━━ Information provided
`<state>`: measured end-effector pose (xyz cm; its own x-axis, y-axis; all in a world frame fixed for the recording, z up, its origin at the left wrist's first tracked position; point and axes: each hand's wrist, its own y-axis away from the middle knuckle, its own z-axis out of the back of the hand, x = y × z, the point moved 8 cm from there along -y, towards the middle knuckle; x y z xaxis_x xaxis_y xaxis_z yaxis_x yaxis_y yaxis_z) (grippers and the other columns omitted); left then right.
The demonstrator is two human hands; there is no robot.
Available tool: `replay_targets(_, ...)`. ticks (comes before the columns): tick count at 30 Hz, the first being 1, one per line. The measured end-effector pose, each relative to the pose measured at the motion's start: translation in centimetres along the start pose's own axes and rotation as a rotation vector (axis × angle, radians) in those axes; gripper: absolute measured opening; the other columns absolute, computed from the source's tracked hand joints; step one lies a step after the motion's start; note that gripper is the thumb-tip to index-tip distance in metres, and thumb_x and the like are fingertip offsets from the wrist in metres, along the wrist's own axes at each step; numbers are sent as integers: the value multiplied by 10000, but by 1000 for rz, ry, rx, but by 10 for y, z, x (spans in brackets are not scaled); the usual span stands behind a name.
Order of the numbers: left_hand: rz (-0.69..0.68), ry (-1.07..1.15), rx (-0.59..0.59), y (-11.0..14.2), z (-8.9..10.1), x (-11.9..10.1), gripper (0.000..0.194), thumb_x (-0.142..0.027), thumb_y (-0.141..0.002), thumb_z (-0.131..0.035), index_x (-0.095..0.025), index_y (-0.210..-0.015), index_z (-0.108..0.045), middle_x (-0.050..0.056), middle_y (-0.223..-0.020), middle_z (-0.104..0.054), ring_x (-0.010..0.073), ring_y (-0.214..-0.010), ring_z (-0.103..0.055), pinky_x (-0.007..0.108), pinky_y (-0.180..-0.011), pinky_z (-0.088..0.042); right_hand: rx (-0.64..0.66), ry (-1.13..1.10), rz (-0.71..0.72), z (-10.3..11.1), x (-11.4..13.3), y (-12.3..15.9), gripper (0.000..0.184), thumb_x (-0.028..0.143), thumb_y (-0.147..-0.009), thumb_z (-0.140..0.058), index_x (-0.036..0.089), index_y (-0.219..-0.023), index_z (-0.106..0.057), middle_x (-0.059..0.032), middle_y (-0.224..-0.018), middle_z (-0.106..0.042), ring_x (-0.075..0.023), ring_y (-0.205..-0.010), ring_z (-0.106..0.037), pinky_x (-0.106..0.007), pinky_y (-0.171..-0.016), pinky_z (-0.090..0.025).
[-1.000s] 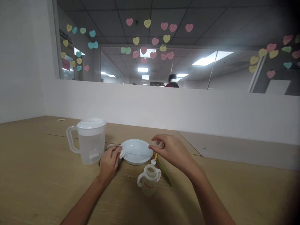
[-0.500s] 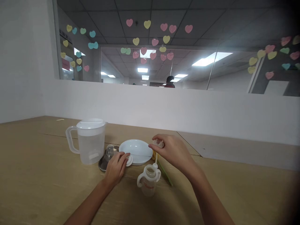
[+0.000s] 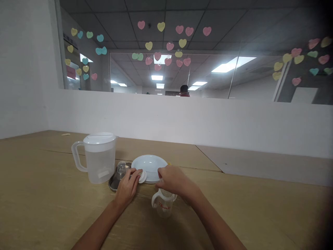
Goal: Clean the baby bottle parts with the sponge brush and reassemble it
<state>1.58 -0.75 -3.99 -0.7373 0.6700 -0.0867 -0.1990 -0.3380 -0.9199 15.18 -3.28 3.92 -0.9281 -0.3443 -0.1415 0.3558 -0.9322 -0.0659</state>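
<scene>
White plastic cap [image 3: 142, 176] is gripped by the left hand [image 3: 127, 187]; the right hand [image 3: 174, 182], grip unclear, is curved over a translucent two-handled baby bottle [image 3: 163, 206], with a glossy white plate [image 3: 149, 164] at 12 o'clock.

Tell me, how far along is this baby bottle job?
Already apart: a clear teat stands on a steel dish. In hand: the left hand grips a white round cap, and the right hand is over the top of the handled baby bottle. Left: the cap isn't fitted onto anything yet.
</scene>
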Motion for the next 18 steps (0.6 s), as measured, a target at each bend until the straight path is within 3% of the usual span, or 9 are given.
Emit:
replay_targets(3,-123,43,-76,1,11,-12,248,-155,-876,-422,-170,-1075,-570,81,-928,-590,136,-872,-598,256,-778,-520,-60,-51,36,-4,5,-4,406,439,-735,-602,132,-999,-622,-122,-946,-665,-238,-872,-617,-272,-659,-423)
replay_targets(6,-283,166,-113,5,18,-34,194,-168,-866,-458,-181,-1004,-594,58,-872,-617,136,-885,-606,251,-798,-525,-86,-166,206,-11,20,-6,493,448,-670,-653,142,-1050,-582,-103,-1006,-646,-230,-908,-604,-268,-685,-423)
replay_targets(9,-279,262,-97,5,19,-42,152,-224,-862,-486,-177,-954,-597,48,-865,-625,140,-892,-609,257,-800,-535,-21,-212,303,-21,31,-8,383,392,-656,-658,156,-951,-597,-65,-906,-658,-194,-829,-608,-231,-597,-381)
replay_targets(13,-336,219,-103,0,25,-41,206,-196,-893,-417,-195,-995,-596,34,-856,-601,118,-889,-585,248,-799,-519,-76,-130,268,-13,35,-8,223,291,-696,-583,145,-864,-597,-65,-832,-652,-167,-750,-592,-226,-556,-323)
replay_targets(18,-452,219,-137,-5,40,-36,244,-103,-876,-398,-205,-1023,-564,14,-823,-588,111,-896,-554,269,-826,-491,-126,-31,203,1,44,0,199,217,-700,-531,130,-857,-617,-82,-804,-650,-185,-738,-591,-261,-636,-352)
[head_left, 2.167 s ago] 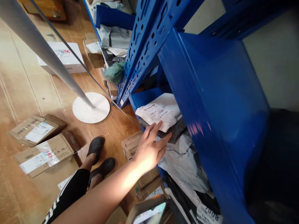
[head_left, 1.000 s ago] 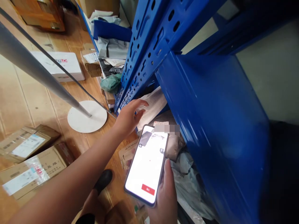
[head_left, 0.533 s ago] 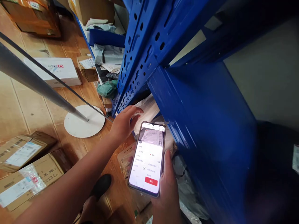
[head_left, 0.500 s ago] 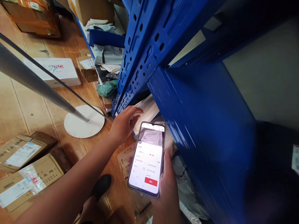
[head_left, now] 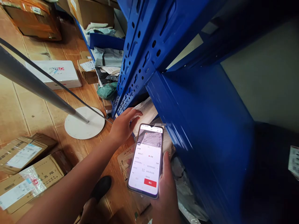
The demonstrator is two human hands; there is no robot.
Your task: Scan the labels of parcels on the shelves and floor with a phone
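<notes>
My right hand (head_left: 167,183) is wrapped round a smartphone (head_left: 146,161), which is upright with its lit screen facing me. A camera picture of a printed label fills the top of the screen, and a red button shows near the bottom. Beyond the phone, my left hand (head_left: 123,124) has its fingers curled at the edge of a pale plastic mailer bag (head_left: 147,110). Thumb and forefinger meet the bag's film, while the other fingers are partly hidden. The bag lies low beneath the blue shelf (head_left: 187,102), and the phone covers part of it.
A blue perforated rack post (head_left: 140,56) rises close ahead. On the left stand a grey pole with a round white base (head_left: 79,130), a white box (head_left: 56,70) and taped cartons (head_left: 35,183). More bagged parcels (head_left: 108,57) fill the rack behind, and others lie below the phone.
The view has shifted slightly. The phone sits a touch lower and further left, and the label on its screen appears darker and shifted. My left hand keeps its place at the mailer bag.
</notes>
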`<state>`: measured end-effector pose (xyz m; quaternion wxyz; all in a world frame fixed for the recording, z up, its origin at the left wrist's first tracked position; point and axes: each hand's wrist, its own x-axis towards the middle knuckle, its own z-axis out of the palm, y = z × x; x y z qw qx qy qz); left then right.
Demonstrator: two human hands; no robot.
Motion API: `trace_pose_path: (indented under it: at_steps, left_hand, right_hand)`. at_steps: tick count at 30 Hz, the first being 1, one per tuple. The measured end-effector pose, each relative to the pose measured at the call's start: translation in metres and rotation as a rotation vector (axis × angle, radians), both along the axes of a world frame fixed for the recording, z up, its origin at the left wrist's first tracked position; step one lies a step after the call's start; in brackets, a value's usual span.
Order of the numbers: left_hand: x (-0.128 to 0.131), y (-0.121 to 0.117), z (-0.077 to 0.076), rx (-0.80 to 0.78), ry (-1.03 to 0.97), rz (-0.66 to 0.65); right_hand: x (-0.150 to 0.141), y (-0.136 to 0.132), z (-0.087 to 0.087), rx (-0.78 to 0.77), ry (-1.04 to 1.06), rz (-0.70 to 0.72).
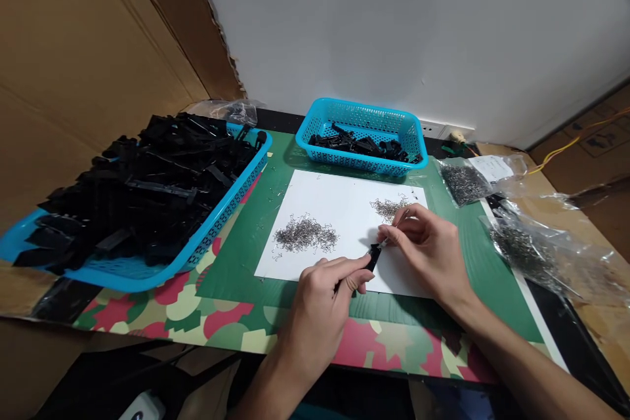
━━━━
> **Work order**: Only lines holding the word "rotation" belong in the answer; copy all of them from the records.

> **Solution for this exercise**:
Available tool: `replay_targets(_, ...)`. ticks (comes before the columns): tick count at 30 Hz, the first being 1, one per line. The measured end-effector pose, each relative to the pose measured at the motion's start: translation in centimetres along the start pose's own axes and rotation as a rotation vector (axis × angle, radians) in those axes; gripper: absolute measured opening; the other columns absolute, computed from the source's tracked hand joints; step one lies a step after the motion's start; note that gripper is the thumb-tip to index-tip distance in metres, and thumb_x and the like are fingertip offsets from the wrist in metres, along the wrist's own axes at each step; numbers are sent as integers: the value multiplied by 10000, but by 1000 for rz, ry, rx, but by 10 for y, z, x (spans in brackets are not scaled); the usual span stands behind a name.
Motion API: `trace_pose_path: (indented under it: at_steps, left_hand, right_hand)`. at_steps: tick count at 30 Hz, the first being 1, one per tuple. The measured end-effector pose, each relative to the pose measured at the call's start: translation in metres and rotation as a rotation vector (axis × angle, radians), both along the axes of a world frame fixed for the recording, z up, its origin at the left wrist's first tracked position; step one lies a step after the call's start; in brackets, a value's usual span.

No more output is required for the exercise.